Damaged grains also include grains damaged by spontaneous heat generation or too extreme heating during drying. These ‘heated’ or ‘smutty’ grains are fully grown grains in which the tegument is coloured greyish brown to black, while the cross-section of the kernel is coloured yellowish grey to brownish black.
Grains attacked by wheat-midge shall be considered damaged grains only when more than half the surface of the grain is coloured grey to black as a result of secondary cryptogamic attack.

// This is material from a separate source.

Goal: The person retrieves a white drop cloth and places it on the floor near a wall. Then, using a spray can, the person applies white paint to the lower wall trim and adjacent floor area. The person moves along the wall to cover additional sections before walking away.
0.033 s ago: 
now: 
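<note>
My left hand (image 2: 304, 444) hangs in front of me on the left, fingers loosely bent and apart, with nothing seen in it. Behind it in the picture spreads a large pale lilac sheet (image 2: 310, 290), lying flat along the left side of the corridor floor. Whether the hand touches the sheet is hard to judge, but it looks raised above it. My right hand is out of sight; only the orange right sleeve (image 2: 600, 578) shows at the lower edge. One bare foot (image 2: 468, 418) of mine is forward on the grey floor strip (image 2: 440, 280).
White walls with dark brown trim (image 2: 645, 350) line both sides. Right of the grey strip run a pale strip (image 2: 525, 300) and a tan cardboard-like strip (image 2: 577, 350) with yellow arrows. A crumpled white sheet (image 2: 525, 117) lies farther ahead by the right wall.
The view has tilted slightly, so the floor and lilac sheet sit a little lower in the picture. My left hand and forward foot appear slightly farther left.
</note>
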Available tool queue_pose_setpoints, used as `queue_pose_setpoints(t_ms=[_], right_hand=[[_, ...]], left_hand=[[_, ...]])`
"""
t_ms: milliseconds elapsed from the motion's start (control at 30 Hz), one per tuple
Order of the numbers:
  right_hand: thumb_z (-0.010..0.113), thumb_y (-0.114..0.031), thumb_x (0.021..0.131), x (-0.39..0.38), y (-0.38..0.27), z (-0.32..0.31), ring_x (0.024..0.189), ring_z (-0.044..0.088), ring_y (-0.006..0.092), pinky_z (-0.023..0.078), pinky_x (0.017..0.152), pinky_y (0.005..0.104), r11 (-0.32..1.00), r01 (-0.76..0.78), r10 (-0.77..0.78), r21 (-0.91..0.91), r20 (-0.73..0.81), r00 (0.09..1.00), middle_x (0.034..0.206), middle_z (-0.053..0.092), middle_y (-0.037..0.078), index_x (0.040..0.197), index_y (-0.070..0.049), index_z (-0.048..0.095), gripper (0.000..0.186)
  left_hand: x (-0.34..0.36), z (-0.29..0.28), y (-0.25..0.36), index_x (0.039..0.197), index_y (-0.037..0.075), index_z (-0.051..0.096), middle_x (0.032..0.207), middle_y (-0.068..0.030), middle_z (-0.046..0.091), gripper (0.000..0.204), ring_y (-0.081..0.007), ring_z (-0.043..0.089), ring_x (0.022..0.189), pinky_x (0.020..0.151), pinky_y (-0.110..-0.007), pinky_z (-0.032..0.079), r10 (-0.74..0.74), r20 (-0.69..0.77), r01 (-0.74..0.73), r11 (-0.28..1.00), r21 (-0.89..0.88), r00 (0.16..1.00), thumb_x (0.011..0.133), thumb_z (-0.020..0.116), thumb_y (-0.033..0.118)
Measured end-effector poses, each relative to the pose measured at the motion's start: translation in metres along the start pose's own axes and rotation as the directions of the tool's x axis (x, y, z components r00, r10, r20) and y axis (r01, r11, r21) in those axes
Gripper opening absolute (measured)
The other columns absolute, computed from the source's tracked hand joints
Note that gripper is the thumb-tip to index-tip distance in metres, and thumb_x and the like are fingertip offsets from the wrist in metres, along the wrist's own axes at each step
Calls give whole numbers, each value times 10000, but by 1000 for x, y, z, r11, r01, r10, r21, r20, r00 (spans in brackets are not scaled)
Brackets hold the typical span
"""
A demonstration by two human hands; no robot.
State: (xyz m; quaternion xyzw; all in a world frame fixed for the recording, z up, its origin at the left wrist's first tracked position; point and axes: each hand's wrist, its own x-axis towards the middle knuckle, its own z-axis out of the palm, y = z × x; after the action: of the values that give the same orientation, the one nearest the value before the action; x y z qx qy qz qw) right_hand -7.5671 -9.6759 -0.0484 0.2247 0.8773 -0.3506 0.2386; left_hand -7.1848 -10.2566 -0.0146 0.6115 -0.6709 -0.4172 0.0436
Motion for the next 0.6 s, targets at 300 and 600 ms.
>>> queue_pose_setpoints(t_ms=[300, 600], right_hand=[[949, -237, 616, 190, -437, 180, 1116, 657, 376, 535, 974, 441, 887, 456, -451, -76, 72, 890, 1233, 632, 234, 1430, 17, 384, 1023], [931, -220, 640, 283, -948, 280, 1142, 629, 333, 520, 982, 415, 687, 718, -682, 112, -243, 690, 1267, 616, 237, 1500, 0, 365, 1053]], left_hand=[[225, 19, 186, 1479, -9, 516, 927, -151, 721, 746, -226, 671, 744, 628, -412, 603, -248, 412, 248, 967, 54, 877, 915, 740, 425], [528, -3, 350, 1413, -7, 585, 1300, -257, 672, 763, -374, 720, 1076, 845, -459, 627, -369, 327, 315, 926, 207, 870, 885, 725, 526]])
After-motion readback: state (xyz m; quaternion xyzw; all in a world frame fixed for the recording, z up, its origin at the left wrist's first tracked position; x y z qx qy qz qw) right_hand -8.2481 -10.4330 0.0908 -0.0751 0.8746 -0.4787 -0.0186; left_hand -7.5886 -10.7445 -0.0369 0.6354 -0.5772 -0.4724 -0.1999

Where discoloration covers less then half the surface of the grain, they must be classed with grains damaged by pests;
Extraneous matter:
All matter in a sample of cereals retained by a sieve with apertures of 3,5 mm (with the exception of grains of other cereals and particularly large grains of the basic cereal) and that passing through a sieve with apertures of 1,0 mm shall be considered extraneous matter. Also included are stones, sand, fragments of straw and other impurities in the samples which pass through a sieve with apertures of 3,5 mm and are retained by a sieve with apertures of 1,0 mm;
husks;
ergot;
decayed grains;
dead insects and fragments of insects.